7. O que devo saber antes de comparecer à audiência de conciliação?

Nunca chegue atrasado. Se você for chamado e não se apresentar, será considerado ausente, mesmo que compareça com poucos minutos de atraso, pois a lei não prevê e o juiz não é obrigado a conceder qualquer prazo de tolerância. 

Dias antes da audiência, procure todos os documentos e outras provas que possam ajudá-lo na sua defesa, como nome e endereço das testemunhas.

8. O que devo saber antes de comparecer à audiência de instrução e julgamento?

Assim como na audiência de conciliação, nunca chegue atrasado.

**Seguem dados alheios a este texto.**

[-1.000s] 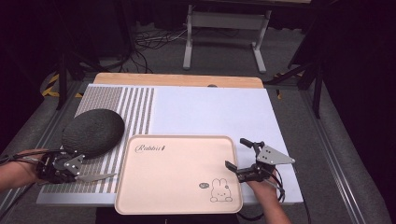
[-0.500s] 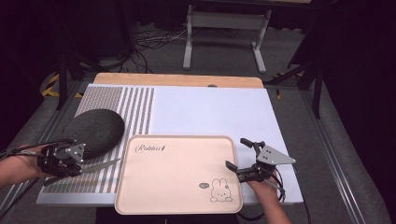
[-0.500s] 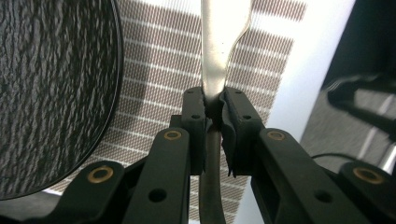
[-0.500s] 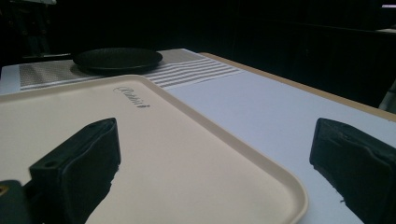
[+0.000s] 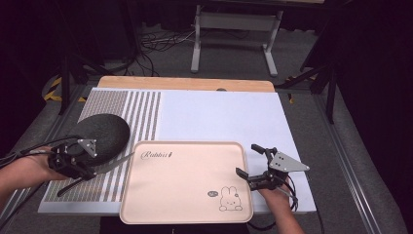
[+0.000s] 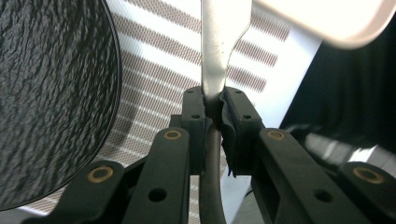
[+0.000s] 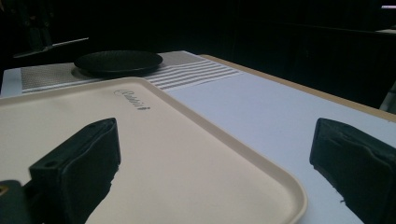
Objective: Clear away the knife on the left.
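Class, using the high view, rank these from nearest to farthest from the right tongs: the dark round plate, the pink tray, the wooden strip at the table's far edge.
Measured from the right tongs:
1. Pink tray: right beside them, its right rim between the open jaws.
2. Dark round plate: across the tray, on the striped mat at the left.
3. Wooden strip: along the far edge; its nearest stretch looks about as far as the plate, so the two are hard to separate.

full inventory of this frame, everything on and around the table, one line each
Tray: 1, pale pink with a rabbit print, near edge of the table, centre.
Plate: 1, dark textured, on the striped part of the mat, left.
Knife: 1, silver, clamped by its handle, blade toward the tray.
Mat: 1, white with grey stripes at left, covering the table.
Table: 1, wood, far edge showing.
Metal stand: 1, grey, on the floor beyond.
Left gripper: black, shut on the knife.
Right gripper: black, open, straddling the tray's right rim.
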Demonstrator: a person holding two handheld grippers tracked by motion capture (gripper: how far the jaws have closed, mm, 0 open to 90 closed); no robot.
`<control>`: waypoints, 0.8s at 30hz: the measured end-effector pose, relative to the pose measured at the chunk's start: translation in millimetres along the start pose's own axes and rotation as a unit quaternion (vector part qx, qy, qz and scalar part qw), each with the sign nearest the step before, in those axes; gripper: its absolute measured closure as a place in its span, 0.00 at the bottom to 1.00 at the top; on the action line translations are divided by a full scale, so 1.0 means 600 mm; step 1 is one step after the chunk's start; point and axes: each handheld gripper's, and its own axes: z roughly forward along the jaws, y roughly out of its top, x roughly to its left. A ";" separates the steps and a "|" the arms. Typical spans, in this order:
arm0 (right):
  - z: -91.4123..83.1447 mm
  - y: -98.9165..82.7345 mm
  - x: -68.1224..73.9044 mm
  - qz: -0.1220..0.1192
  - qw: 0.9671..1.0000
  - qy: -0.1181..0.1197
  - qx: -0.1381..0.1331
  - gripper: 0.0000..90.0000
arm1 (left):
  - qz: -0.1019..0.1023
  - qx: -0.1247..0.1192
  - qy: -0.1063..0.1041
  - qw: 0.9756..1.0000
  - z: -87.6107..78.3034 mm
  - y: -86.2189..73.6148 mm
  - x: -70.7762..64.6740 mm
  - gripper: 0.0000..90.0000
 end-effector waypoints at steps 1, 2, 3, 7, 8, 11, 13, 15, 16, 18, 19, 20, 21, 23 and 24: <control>0.000 0.000 0.000 0.001 1.000 0.000 0.000 0.03 | -0.007 0.000 -0.001 1.000 -0.002 0.003 0.000 0.89; -0.001 0.000 0.000 0.001 1.000 0.000 0.000 0.03 | -0.010 -0.001 -0.003 1.000 -0.003 0.005 0.000 0.89; -0.001 0.000 0.000 0.001 1.000 0.000 0.000 0.03 | -0.010 -0.003 -0.005 1.000 -0.004 0.008 0.000 0.89; -0.002 0.000 -0.001 0.003 1.000 -0.002 -0.001 0.03 | -0.017 -0.008 -0.002 1.000 -0.008 0.016 -0.002 0.89; -0.002 0.000 -0.001 0.003 1.000 -0.001 -0.001 0.03 | -0.023 -0.007 -0.003 1.000 -0.010 0.018 -0.002 0.89; -0.002 0.000 -0.001 0.002 1.000 -0.001 -0.002 0.03 | -0.047 -0.010 0.010 0.999 -0.011 0.026 -0.003 0.89; -0.002 0.000 -0.001 0.001 1.000 -0.001 -0.001 0.03 | -0.066 -0.020 0.004 0.998 -0.011 0.031 -0.002 0.89; -0.001 0.000 0.000 -0.001 1.000 0.000 -0.001 0.03 | -0.080 -0.032 -0.003 0.996 -0.012 0.034 -0.002 0.89; -0.001 0.000 0.000 -0.002 1.000 0.001 -0.001 0.03 | -0.081 -0.036 -0.008 0.996 -0.013 0.036 -0.003 0.89; -0.001 0.000 0.000 -0.002 1.000 0.000 0.000 0.03 | -0.086 -0.043 -0.017 0.995 -0.015 0.041 -0.006 0.89; -0.001 0.000 0.000 -0.002 1.000 0.000 -0.001 0.03 | -0.086 -0.048 -0.020 0.995 -0.015 0.044 -0.008 0.89; -0.001 0.000 0.000 -0.002 1.000 0.000 -0.001 0.03 | -0.087 -0.048 -0.024 0.995 -0.016 0.047 -0.011 0.89; -0.002 0.000 0.000 -0.001 1.000 0.000 -0.001 0.03 | -0.088 -0.051 -0.028 0.994 -0.016 0.050 -0.014 0.89; -0.002 0.000 0.000 -0.003 1.000 -0.001 -0.001 0.03 | -0.084 -0.053 -0.029 0.995 -0.016 0.057 -0.019 0.89; -0.002 0.000 0.000 -0.003 1.000 -0.001 -0.001 0.03 | -0.085 -0.054 -0.030 0.994 -0.015 0.060 -0.022 0.89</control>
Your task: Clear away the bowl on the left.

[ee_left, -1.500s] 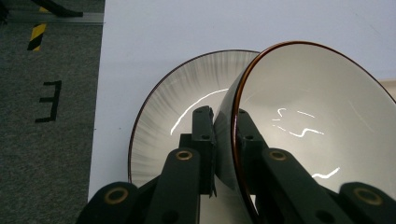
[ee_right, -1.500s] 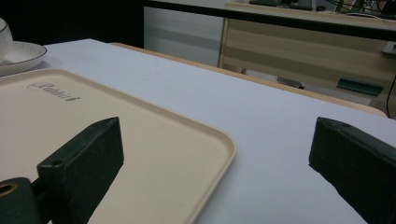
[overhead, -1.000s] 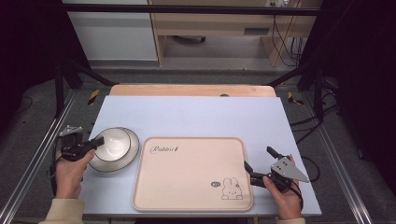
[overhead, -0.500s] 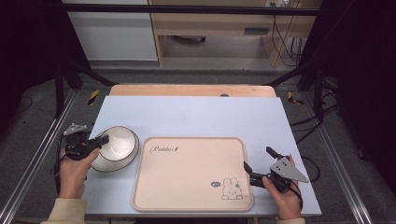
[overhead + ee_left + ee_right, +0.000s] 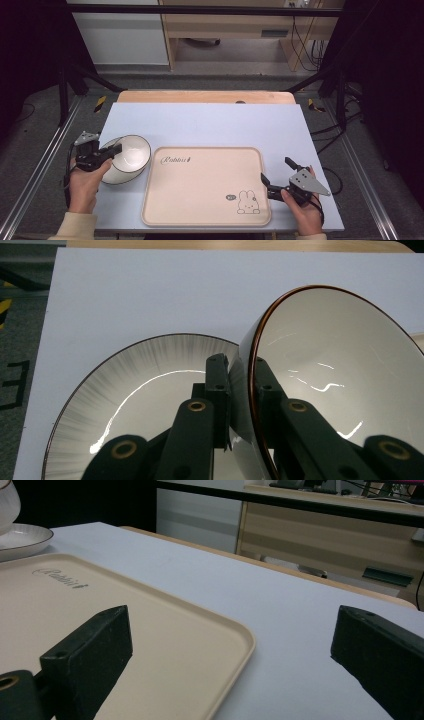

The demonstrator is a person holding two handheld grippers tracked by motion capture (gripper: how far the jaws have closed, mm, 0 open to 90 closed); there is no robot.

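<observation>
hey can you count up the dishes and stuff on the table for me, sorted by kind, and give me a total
Bowls: 1, the white bowl with a brown rim, tilted up in the left gripper
Plates: 1, the plate under the bowl
Trays: 1, the beige tray with a rabbit print, beside the open right gripper
Total: 3

Table [image 5: 210, 122]: pale blue-grey top, with a strip of bare wood showing along its far edge. Lying directly on it: a beige tray [image 5: 200, 190] at the near middle (script lettering at one corner, a rabbit drawing at another), and a grey-streaked plate [image 5: 112, 175] just left of the tray
</observation>
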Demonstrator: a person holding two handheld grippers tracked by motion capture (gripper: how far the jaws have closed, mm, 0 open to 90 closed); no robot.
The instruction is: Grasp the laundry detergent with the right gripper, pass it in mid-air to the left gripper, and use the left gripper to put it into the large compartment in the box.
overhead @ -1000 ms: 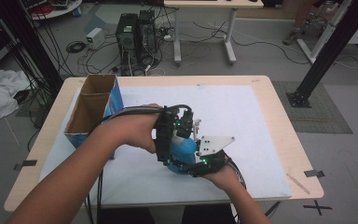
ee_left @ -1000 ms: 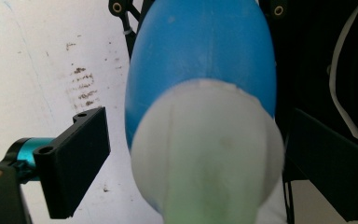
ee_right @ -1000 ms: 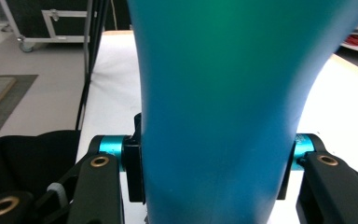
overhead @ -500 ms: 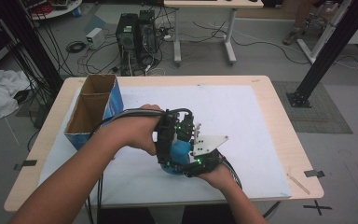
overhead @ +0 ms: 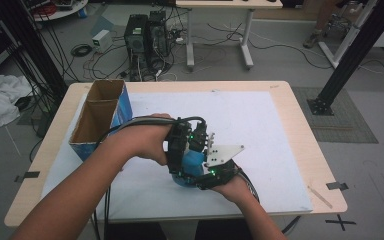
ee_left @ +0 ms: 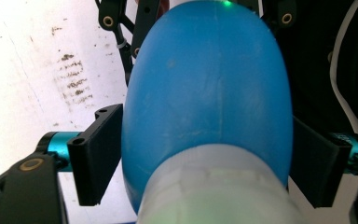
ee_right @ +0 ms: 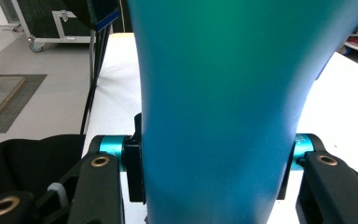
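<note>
1. My left gripper [ee_left: 205,158] has its jaws pressed on both sides of a blue rounded object [ee_left: 205,93]; its pale neck end is cut off at the bottom of the left gripper view, so I cannot tell what it is.
2. My right gripper [ee_right: 214,163] clamps the same blue object from another side; it blocks most of the right gripper view.
3. From the high view both tools meet near the front middle of the white mat [overhead: 260,120]; the object [overhead: 192,162] is mostly hidden under hands and the grey plate [overhead: 223,153].
4. An open cardboard box [overhead: 99,117] stands on the table [overhead: 300,115] at the mat's left edge, near my left forearm; the mat's right half lies open.
</note>
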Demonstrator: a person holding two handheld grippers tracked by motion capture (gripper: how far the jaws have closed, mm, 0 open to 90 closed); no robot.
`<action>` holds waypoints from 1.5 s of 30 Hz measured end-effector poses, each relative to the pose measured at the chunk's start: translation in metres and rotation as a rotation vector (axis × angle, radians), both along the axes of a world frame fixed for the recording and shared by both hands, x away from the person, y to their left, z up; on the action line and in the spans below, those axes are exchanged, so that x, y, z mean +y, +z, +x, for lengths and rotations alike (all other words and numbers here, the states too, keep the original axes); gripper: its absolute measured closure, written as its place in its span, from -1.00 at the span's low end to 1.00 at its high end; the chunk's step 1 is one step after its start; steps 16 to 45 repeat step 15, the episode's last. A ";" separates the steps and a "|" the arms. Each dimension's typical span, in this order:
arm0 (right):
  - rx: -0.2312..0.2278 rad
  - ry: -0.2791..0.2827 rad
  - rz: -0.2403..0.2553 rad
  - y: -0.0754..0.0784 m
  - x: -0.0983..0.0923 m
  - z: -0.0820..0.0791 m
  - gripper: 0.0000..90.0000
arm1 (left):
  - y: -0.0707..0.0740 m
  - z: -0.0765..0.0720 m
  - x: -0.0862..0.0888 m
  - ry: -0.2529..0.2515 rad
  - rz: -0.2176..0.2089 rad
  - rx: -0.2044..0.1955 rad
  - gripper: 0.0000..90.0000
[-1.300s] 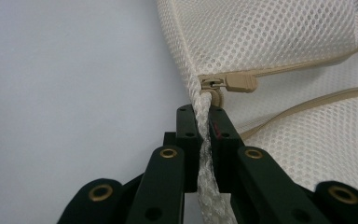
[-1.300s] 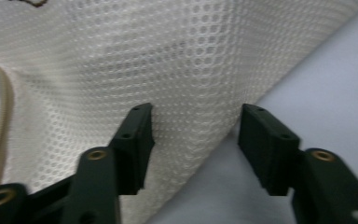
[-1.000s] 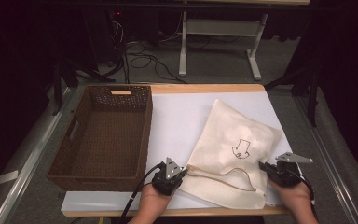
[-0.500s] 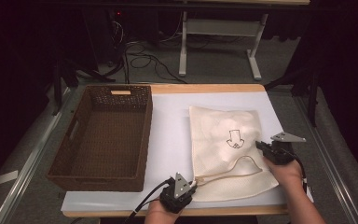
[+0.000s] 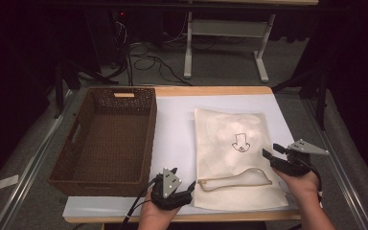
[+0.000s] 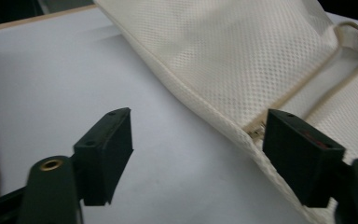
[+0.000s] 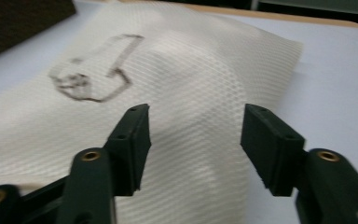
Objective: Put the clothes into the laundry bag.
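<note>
A cream mesh bag [image 5: 235, 158] with a black arrow drawing [image 5: 241, 142] lies flat on the white table top [image 5: 177, 124], its zipper and loop [image 5: 237, 179] toward the near edge. My left gripper [image 5: 188, 188] hovers at the bag's near left corner. Its jaws have just been opening and stand apart, with the bag's edge [image 6: 223, 126] beside the right jaw and nothing pressed. My right gripper [image 5: 272, 151] is at the bag's right edge. Its jaws have also just been opening and hang over the mesh [image 7: 191, 84] without touching it.
A brown wicker basket [image 5: 76, 143] stands at the left of the table, a little way from the bag. The wooden table edge [image 5: 211, 90] runs along the far side. Beyond it are a metal stand and cables on the floor.
The bag, first held slanted by both grippers, now lies square and flat. Both grippers have let go of it and opened. The left hand has drawn back toward the near edge.
</note>
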State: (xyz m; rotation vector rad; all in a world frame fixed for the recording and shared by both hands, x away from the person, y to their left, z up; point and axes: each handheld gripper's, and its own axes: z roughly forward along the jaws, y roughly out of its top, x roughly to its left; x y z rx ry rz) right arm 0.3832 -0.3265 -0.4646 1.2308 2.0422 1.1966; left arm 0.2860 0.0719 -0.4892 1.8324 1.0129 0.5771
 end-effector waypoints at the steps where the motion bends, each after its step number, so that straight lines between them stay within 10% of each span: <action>1: -0.001 0.016 0.017 0.002 0.001 -0.004 -0.15 | 0.000 0.000 0.000 0.000 0.000 0.000 -0.53; 7: -0.034 0.059 0.022 0.007 0.014 -0.037 -1.00 | 0.003 0.013 -0.002 -0.019 0.039 0.008 -0.95; 45: -0.058 0.024 0.046 0.009 0.008 -0.052 -0.99 | 0.005 0.018 0.002 -0.020 0.038 0.015 -1.00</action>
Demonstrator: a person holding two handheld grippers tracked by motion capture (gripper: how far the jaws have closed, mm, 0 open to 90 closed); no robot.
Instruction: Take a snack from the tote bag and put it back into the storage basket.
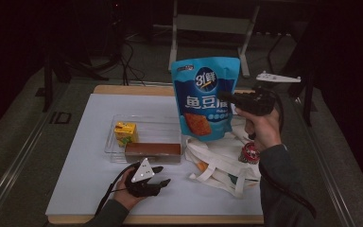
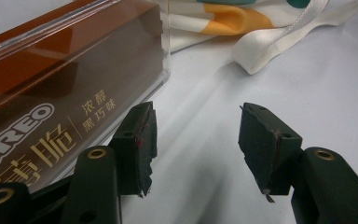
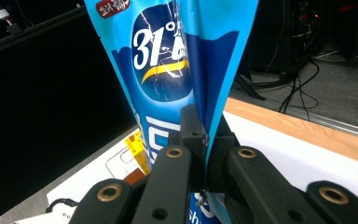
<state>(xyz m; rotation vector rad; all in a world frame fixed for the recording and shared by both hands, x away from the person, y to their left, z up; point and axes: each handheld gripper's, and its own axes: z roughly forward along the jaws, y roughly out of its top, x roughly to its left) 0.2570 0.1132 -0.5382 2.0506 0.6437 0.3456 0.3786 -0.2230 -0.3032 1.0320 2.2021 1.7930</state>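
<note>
High view: right gripper clamped on blue snack pouch, lifted above tote bag; left gripper apart, idle; bagging apparently pending.

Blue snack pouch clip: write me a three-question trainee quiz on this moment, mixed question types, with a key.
1. True or false: the right claw is shut on the edge of the blue snack pouch.
2. Which item lies in the clear tray beside the yellow carton? A) brown Oreo box B) red-capped can C) cloth bag
3. Fill in: the left claw rests on the white table cover with its jaws ____.

Key: 1 true; 2 A, the brown Oreo box; 3 open, nothing between them.
</note>
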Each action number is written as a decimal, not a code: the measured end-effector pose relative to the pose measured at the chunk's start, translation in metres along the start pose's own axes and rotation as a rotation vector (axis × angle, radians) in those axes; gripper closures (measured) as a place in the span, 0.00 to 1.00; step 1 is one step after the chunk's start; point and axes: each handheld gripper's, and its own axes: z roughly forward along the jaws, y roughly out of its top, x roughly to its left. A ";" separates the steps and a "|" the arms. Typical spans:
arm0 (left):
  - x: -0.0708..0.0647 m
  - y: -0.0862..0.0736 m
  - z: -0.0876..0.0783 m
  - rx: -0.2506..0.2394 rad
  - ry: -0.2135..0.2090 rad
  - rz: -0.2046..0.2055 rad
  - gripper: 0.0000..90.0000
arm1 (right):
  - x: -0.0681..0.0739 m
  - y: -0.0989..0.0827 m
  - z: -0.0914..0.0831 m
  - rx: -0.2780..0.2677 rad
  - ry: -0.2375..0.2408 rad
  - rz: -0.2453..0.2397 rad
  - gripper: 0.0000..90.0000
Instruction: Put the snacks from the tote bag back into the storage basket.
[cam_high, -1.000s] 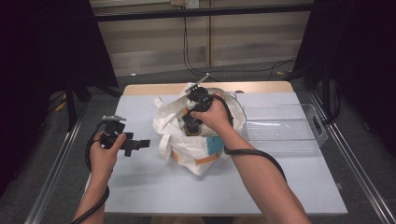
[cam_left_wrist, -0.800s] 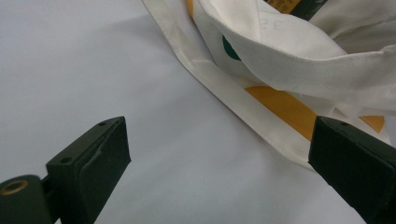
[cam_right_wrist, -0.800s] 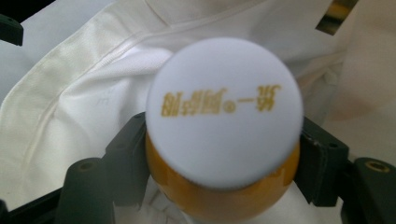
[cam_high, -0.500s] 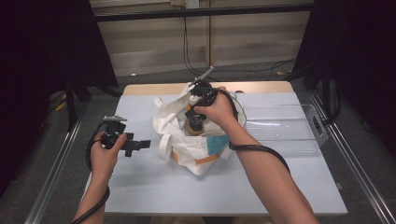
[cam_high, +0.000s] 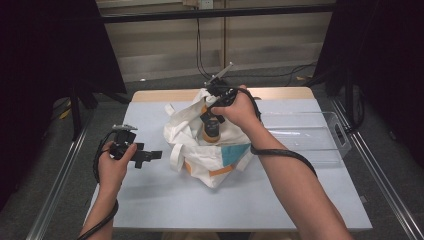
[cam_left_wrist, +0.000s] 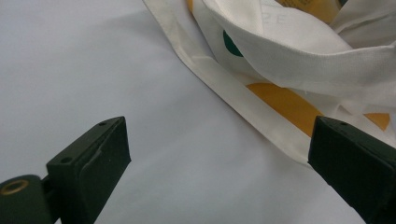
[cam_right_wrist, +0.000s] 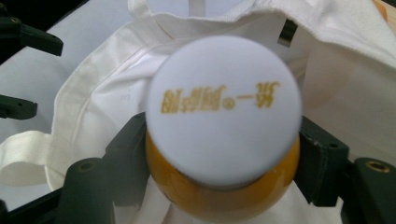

Na audiência de instrução e julgamento serão ouvidas as testemunhas indicadas pelo autor e pelo réu e o juiz poderá sentenciar imediatamente após as oitivas ou em até 10 (dez) dias.

9. Quais são as ações que podem correr nos Juizados Especiais da Fazenda Pública?

  • Ações até 60 (sessenta) salários mínimos, lembrando que o valor da causa corresponde à quantia pretendida, ao valor do contrato em discussão ou à avaliação do bem/objeto da demanda;
  • Nulidade de Ato Administrativo;
  • Responsabilidade Civil do Estado;
  • Questões relativas a servidores públicos do Distrito Federal;
  • Acesso a Prontuário Médico, dentre outros.

Nos termos do Ofício-Circular 127/2015, do Gabinete da Corregedoria do TJDFT, é também da competência dos Juizados Especiais da Fazenda Pública as ações que tenham por objeto:

I – prestação de serviço de saúde e fornecimento de medicamentos;

II – questões atinentes a concursos públicos;

III – ressarcimento por preterição de militares;

IV – questões atinentes a licitações.

Limitadas ao valor de alçada disciplinado no art. 2º da Lei nº 12.153/2009.

10. Quais são as ações que não podem correr nos Juizados Especiais da Fazenda Pública?

  • Ações cujo valor seja superior a 60 (sessenta) salários mínimos;
  • Ações de mandado de segurança, de desapropriação, de divisão e demarcação, populares, por improbidade administrativa, execuções fiscais e as demandadas sobre direitos ou interesses difusos e coletivos;
  • As causas sobre bens imóveis do Distrito Federal, autarquias e fundações pública a ele vinculadas;
  • As causas que tenham como objeto a impugnação da pena de demissão imposta a servidores públicos civis ou sanções disciplinares aplicadas a militares;
  • Ações que envolvam interesse de incapazes (Ex: menores de 18 anos, pessoas interditadas ou com problemas mentais).